Il regista piacentino porta il suo nuovo film sul caso Englaro in Concorso al Lido ed è subito in corsa per un possibile premio. "Mi ha colpito la scelta del cardinale Martini: era materialmente contro l'accanimento terapeutico ma non ha mai perduto la sua fede assoluta"
“Viviamo in uno stato di dormiveglia. Questo ho voluto rappresentare. Bella addormentata in questo momento è soprattutto l’Italia”. Parole di Marco Bellocchio, regista di “Bella addormentata”, il film più atteso in Concorso alla 69esima Mostra del Cinema di Venezia. Cinema che parla da solo, sullo schermo e sfiora i temi dell’eutanasia, del cattolicesimo, della politica italiana, dei rapporti tra uomo e donna.
E nei centodieci minuti di “Bella addormentata” c’è soprattutto il caso di Eluana Englaro. Ispirazione sì, ma trama tattile, visibile, ascoltabile da inizio a fine pellicola, con la concitazione dei Tg che sparano minuto dopo minuto quei drammatici giorni di inizio febbraio 2009, quando un ambulanza che trasporta la Englaro lascia la casa di cura Talamoni di Lecco giungendo presso la residenza sanitaria assistenziale “La Quiete” di Udine che si era dichiarata disponibile ad ospitare la ragazza per l’attuazione della sentenza di sospensione dell’idratazione e dell’alimentazione forzata.
“Sono stato aggredito e coinvolto da quello che vedevo e ascoltavo in televisione”, ha spiegato Bellocchio accolto da un’ovazione nella sala stampa del Festival di Venezia, “Per reazione sono nate alcune immagini, poi personaggi, infine la sceneggiatura. Ad ogni modo non è un film a tesi, non voglio affermare principi. Questo è un film su diversi risvegli e alcuni non risvegli. Eluana è uno spunto narrativo, ma non per creare una divagazione ideologica o compiacente. Senza un’Eluana che muore non ci sarebbe Bella addormentata che si risveglia”.
Il regista piacentino mescola suggestioni sull’adolescenza, la famiglia, l’educazione cattolica, il compromesso della politica, i principi morali, l’importanza della coerenza alle proprie idee in un unico impianto drammaturgico composto da quattro storie con pari peso narrativo, legate da un sottile filo di consequenzialità temporale, nonostante il montaggio le mescoli di continuo.
Così, tra il rapporto d’amore casuale tra Maria (Alba Rohrwacher), recatasi ad Udine per supportare la protesta pro-vita all’esterno della clinica, e Roberto (Michele Riondino), lì al contrario per sostenere la libera scelta della famiglia Englaro; la grande madre (Isabelle Huppert), una donna che vive lo stesso dramma degli Englaro ma con una fede incrollabile nel cattolicesimo; un medico (Piergiorgio Bellocchio) che salva più volte una tossicodipendente (Maya Sansa); spicca la figura di Uliano Beffardi (un sempre superbo Toni Servillo), papà di Maria, senatore ex socialista ora nel Popolo delle Libertà, che viene chiamato all’ordine dal partito per votare il disegno di legge del governo Berlusconi per impedire la sospensione dell’alimentazione e dell’idratazione dei pazienti in stato vegetativo.

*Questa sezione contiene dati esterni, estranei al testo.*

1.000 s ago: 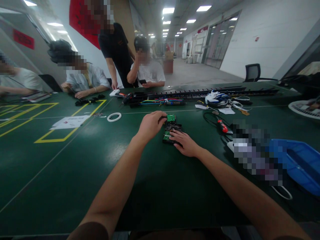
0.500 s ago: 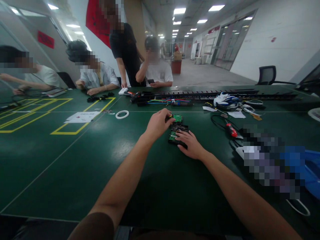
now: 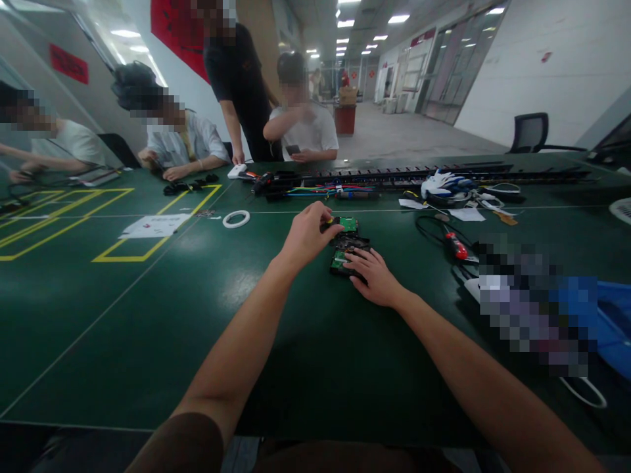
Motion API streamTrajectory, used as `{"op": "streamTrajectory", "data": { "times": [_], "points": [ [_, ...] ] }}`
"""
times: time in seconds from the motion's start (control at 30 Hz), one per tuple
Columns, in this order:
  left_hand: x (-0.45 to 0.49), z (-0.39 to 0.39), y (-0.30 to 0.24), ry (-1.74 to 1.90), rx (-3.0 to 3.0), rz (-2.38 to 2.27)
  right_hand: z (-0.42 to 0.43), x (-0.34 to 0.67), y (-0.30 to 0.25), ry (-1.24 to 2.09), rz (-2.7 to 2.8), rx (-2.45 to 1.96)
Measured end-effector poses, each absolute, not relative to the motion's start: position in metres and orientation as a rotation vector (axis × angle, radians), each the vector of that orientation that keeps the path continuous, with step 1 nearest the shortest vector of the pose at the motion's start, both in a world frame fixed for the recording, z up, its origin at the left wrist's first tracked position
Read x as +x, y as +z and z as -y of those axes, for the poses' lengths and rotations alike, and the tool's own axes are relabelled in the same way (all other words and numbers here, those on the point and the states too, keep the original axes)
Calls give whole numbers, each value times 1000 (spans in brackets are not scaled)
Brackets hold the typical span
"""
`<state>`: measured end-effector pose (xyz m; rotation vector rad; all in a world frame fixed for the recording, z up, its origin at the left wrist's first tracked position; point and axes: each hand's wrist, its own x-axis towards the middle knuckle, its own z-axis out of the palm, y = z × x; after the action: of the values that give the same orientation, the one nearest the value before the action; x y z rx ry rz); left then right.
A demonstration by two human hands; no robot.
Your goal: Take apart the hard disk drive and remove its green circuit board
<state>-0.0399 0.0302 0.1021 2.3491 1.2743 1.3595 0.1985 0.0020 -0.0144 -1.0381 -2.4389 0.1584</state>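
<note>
A small black device with green circuit boards (image 3: 348, 243) lies on the dark green table (image 3: 148, 309) ahead of me. My left hand (image 3: 308, 235) is closed in a grip over its far left side, pinching a small tool with a yellow tip (image 3: 329, 221). My right hand (image 3: 373, 276) lies flat on the near right part of the device, fingers stretched out, pressing it down.
A red-handled screwdriver (image 3: 456, 246) and black cables lie to the right, a blue tray (image 3: 611, 322) at the far right. A white tape ring (image 3: 236, 219), paper sheet (image 3: 150, 226), yellow floor-tape lines, a long black rail with coloured wires (image 3: 394, 177). Several people sit or stand across the table.
The view has shifted slightly; my hands stay on the device. My left hand has edged a little up and right over the board.
</note>
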Motion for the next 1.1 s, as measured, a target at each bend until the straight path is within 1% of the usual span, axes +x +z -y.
{"op": "streamTrajectory", "data": {
  "times": [0.2,0.43,0.63,0.9,1.1],
  "points": [
    [-40,-30,103,1394,2357,-1252,-2,198,-15,146,2440,-1046],
    [-43,-27,109,1351,2442,-1308,-2,199,-16,138,2444,-1037],
    [-39,-26,108,1328,2477,-1260,-2,199,-15,138,2447,-1047],
    [-33,-27,101,1400,2350,-1311,-1,198,-14,147,2437,-1051],
    [-32,-26,100,1424,2295,-1264,0,197,-12,144,2439,-1057]
  ]
}}
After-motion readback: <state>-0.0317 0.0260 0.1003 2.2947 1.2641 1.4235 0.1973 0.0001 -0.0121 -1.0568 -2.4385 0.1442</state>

Beffardi però si mette per traverso. E da ex o forse ancora da attuale laico vuole votare diversamente dal suo partito, proprio quando Berlusconi passa davanti alle telecamere e dichiara che per le condizioni di salute in cui si trova “Eluana Englaro potrebbe anche avere un figlio”. Ne segue un divertente e continuo dialogo con un surreale psicologo dei senatori (anche qui un Roberto Herlitzka in stato di grazia) dove vengono demoliti comicamente i parlamentari italiani e le loro bassezze, ma anche scoperto un particolare del passato di Beffardi: ha aiutato la moglie malata a morire mentre era in ospedale.
“Un artista deve essere libero di immaginare, raccontare e rappresentare quello che gli pare e come gli pare”, prosegue Bellocchio, “per esempio sono rimasto molto colpito dalla presa di posizione del cardinale Martini: pur non avendo messo in discussione la sua fede assoluta, allo stesso tempo ha chiesto la sedazione per paura di non morire soffocato ed era materialmente contro l’accanimento terapeutico”.
E a chi gli rivolge critiche sull’ eccessiva “italianità” del racconto risponde: “Non credo che questo problema esista. Ho abbozzato i politici italiani ma non volevo avere un atteggiamento di disprezzo. Semmai volevo cogliere questa loro disperazione inconsapevole, questo smarrimento e sbandamento, una disumanità patologica che penso stiano vivendo. Il potere è qualcosa di inguaribile e in fondo le istituzioni non riescono a dare risposte ai problemi dell’uomo che solo nella coscienza del singolo riesce a trovare”.